Suppressed: com.google.common.util.concurrent.ServiceManager$FailedService: HttpdService [FAILED]
Caused by: java.lang.IllegalStateException: KeyStores with multiple certificates are not supported on the base class org.eclipse.jetty.util.ssl.SslContextFactory. (Use org.eclipse.jetty.util.ssl.SslContextFactory$Server or org.eclipse.jetty.util.ssl.SslContextFactory$Client instead)
    at org.eclipse.jetty.util.ssl.SslContextFactory.newSniX509ExtendedKeyManager(SslContextFactory.java:1288)
    at org.eclipse.jetty.util.ssl.SslContextFactory.getKeyManagers(SslContextFactory.java:1270)
    at org.eclipse.jetty.util.ssl.SslContextFactory.load(SslContextFactory.java:372)
    at org.eclipse.jetty.util.ssl.SslContextFactory.doStart(SslContextFactory.java:243)
    at org.eclipse.jetty.util.component.AbstractLifeCycle.start(AbstractLifeCycle.java:73)
    at org.eclipse.jetty.util.component.ContainerLifeCycle.start(ContainerLifeCycle.java:169)
    at org.eclipse.jetty.util.component.ContainerLifeCycle.doStart(ContainerLifeCycle.java:117)
    at org.eclipse.jetty.server.SslConnectionFactory.doStart(SslConnectionFactory.java:97)
    at org.eclipse.jetty.util.component.AbstractLifeCycle.start(AbstractLifeCycle.java:73)
    at org.eclipse.jetty.util.component.ContainerLifeCycle.start(ContainerLifeCycle.java:169)
    at org.eclipse.jetty.util.component.ContainerLifeCycle.doStart(ContainerLifeCycle.java:117)
    at org.eclipse.jetty.server.AbstractConnector.doStart(AbstractConnector.java:321)
    at org.eclipse.jetty.server.AbstractNetworkConnector.doStart(AbstractNetworkConnector.java:81)
    at org.eclipse.jetty.server.ServerConnector.doStart(ServerConnector.java:234)
    at org.eclipse.jetty.util.component.AbstractLifeCycle.start(AbstractLifeCycle.java:73)
    at org.eclipse.jetty.server.Server.doStart(Server.java:401)
    at org.eclipse.jetty.util.component.AbstractLifeCycle.start(AbstractLifeCycle.java:73)
    at com.emc.vxflexos.webui.backend.httpd.HttpdService.startUp(HttpdService.java:31)
    at com.google.common.util.concurrent.AbstractIdleService$DelegateService$1.run(AbstractIdleService.java:62)
    at com.google.common.util.concurrent.Callables$4.run(Callables.java:119)
    at java.lang.Thread.run(Thread.java:750)

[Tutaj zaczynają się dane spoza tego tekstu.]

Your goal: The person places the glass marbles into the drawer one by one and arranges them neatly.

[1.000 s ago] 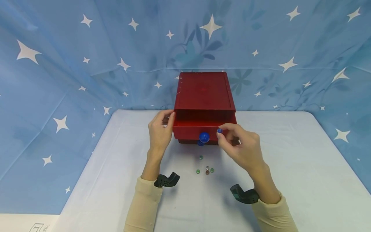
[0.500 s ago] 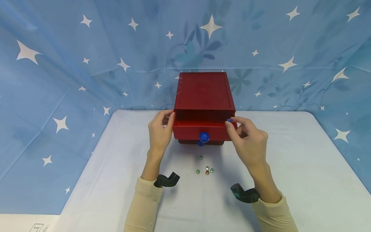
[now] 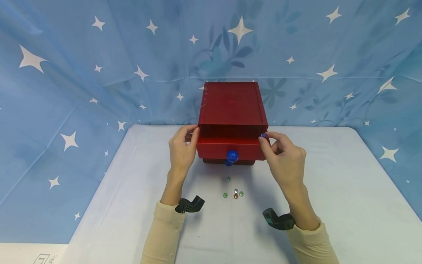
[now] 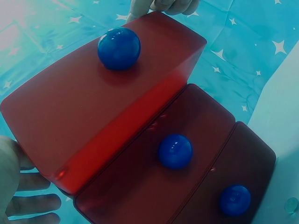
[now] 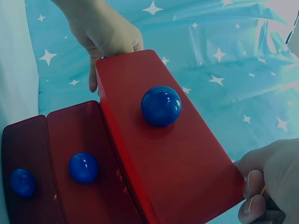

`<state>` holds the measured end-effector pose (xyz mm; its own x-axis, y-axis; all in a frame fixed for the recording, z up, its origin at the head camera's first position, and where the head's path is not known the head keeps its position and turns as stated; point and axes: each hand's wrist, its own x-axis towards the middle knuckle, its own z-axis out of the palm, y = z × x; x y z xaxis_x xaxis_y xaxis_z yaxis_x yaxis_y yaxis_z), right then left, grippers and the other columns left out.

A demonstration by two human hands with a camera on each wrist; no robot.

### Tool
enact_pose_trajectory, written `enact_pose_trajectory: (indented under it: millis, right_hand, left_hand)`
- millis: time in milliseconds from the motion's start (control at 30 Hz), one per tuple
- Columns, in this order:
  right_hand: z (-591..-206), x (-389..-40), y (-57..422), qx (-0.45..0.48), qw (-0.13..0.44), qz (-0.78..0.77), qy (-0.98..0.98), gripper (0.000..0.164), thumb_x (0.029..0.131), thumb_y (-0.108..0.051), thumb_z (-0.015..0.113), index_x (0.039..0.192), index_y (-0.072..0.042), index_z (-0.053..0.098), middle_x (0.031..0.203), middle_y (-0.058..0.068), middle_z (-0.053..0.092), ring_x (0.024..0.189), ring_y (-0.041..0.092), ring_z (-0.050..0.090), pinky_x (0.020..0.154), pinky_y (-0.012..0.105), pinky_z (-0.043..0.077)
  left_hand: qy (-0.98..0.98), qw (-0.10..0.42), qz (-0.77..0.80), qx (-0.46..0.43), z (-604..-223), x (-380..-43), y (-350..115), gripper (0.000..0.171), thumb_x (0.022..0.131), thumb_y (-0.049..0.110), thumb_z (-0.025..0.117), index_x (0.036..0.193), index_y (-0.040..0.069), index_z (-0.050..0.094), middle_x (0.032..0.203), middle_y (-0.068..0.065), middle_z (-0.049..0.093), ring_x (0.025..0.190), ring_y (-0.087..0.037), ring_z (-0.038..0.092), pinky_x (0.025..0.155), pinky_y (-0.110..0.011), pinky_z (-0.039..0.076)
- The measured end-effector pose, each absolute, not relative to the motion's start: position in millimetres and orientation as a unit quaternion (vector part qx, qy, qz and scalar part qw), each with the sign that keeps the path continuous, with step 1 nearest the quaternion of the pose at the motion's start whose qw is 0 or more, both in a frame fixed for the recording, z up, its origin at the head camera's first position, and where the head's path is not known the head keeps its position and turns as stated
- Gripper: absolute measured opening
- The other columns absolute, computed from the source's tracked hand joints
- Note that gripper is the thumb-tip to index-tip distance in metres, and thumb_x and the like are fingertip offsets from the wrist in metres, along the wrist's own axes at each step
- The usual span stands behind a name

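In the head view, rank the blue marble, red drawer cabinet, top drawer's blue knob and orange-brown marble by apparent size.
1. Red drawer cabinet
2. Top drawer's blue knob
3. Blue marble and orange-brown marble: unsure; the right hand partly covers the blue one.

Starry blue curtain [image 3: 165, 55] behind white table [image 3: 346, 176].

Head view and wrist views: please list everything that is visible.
Boxy plastic cabinet: 1, red, centre
Rectangular plastic drawers: 3, red, in cabinet, top one open
Round glossy knobs: 3, blue, on drawer fronts
Small glassy ball: 1, blue, by top drawer's right corner
Small glassy beads: 5, three green, one clear, one amber, before cabinet
Tablecloth: 1, white, below cabinet
Starred cloth: 1, blue, behind
Printed object: 1, white, lower left
Wrist devices: 2, black, on wrists
Sleeves: 2, beige, on forearms
Left hand: 1, at top drawer's left side
Right hand: 1, pinching ball
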<state>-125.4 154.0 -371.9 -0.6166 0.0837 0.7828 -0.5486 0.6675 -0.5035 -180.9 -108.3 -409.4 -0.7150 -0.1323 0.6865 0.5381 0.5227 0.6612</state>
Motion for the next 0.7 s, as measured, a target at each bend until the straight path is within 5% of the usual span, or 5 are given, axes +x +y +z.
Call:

Uruchom następujące polecenie, aby sprawdzić, czy serwer prezentacji używa wielu wpisów sieci SAN. Można to uruchomić na podstawie certyfikatu odnawiającego lub wymieniającego klienta z wieloma wpisami rozszerzeń sieci SAN.

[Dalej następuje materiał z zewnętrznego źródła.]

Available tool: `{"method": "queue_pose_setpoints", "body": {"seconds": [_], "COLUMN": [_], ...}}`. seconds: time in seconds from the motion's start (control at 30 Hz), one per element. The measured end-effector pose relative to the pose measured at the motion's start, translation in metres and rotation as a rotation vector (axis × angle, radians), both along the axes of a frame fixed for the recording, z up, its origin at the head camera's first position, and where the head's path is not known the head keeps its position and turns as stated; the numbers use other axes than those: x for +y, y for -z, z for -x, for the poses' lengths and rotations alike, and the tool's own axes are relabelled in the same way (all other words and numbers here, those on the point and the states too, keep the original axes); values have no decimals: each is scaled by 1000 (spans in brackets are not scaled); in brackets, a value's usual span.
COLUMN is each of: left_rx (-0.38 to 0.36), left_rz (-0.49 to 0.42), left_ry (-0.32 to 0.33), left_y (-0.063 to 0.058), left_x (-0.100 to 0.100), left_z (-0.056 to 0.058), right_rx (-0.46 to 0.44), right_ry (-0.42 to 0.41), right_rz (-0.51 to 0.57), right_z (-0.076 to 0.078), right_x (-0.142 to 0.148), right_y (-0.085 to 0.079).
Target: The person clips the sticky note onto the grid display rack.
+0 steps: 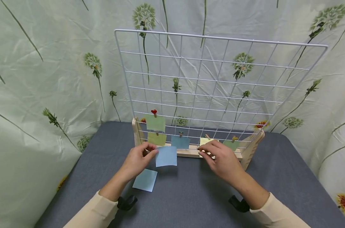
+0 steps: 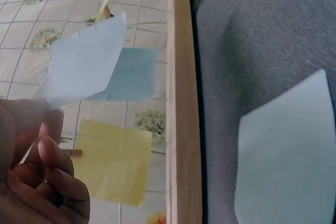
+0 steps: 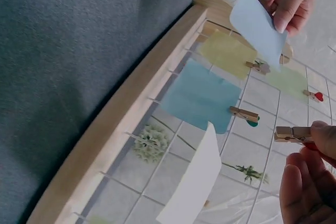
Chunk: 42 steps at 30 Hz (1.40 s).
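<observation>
My left hand (image 1: 139, 161) pinches a light blue paper note (image 1: 166, 156) by its edge, in front of the low part of a white wire grid (image 1: 195, 93). In my right hand (image 1: 222, 161) is a small wooden clothespin (image 3: 293, 134), pinched between thumb and finger, with a red piece on it; its jaws look closed and hold no paper. Clipped to the grid are a green note (image 1: 155, 123), a yellow note (image 1: 156, 139), a blue note (image 1: 180, 142), a pale yellow note (image 1: 204, 141) partly behind my right hand, and another green note (image 1: 231, 145).
Another light blue note (image 1: 145, 180) lies on the dark grey tabletop (image 1: 189, 196), by my left forearm. The grid stands in a wooden base (image 1: 186, 153) with upright side pieces. Behind it hangs a flower-patterned cloth (image 1: 61, 79).
</observation>
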<state>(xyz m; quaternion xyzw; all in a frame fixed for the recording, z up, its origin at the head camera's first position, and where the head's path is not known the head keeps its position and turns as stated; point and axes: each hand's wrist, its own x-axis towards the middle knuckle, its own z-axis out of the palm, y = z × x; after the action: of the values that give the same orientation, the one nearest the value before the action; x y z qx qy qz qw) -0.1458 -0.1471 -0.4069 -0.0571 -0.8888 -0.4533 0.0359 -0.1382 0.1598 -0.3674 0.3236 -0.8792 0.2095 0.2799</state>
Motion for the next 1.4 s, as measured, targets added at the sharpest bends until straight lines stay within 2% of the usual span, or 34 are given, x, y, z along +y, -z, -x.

[root@host1 /]# openssl x509 -noout -text -in  | grep -A1 -i 'Subject Alternative Name'
            X509v3 Subject Alternative Name:
                DNS:host1, DNS:host1.cn

 

Cause

Serwer prezentacji, znany również jako serwer zarządzania, nie ma obsługi wielu wpisów rozszerzeń subject alternative name (SAN). Ten problem może wystąpić, gdy certyfikaty serwera mgmt z kilkoma rozszerzeniami sieci SAN zostaną odnowione lub zastąpione w wersji, której dotyczy problem.
 

Wpływ
Niewyładowanie interfejsu sieciowego serwera mgmt powoduje brak możliwości zarządzania klastrem PowerFlex za pośrednictwem interfejsu użytkownika. Utrudnia to zarządzanie systemem PowerFlex. 

 

Przyczynę
Problem pojawia się, gdy framework Bcy, base class org.escy.util.ssl.SslContextFactory próbuje przetwórz wiele certyfikatów w KeyStore. Jest to operacja, która nie jest przeznaczona do obsługi.
Wersja serwera prezentacji, której dotyczy problem, nie jest przygotowana do zarządzania certyfikatami zawierającymi więcej niż jeden wpis rozszerzenia Subject Alternative Name (SAN).
Prowadzi to do błędu w przypadku napotkania takich certyfikatów. 

Resolution

    To zachowanie zostało naprawione w systemie PowerFlex 3.6.1 i nowszych.


    Obejście problemu

    1. Użyj certyfikatu, który zawiera jeden wpis rozszerzenia nazwy alternatywnej podmiotu (SAN). Jest to zgodne z obecnymi ograniczeniami serwera zarządzania. Powinno to umożliwić normalne działanie.
    2. Uaktualnij serwer zarządzania do wersji 3.6.1. Ta wersja obejmuje ulepszoną obsługę wielu pozycji rozszerzeń sieci SAN i nie jest konieczne dostosowywanie certyfikatów.
    Article Properties
    Article Number: 000215758
    Article Type: Solution
    Last Modified: 14 Sep 2023
    Version:  4
    Find answers to your questions from other Dell users
    Support Services
    Check if your device is covered by Support Services.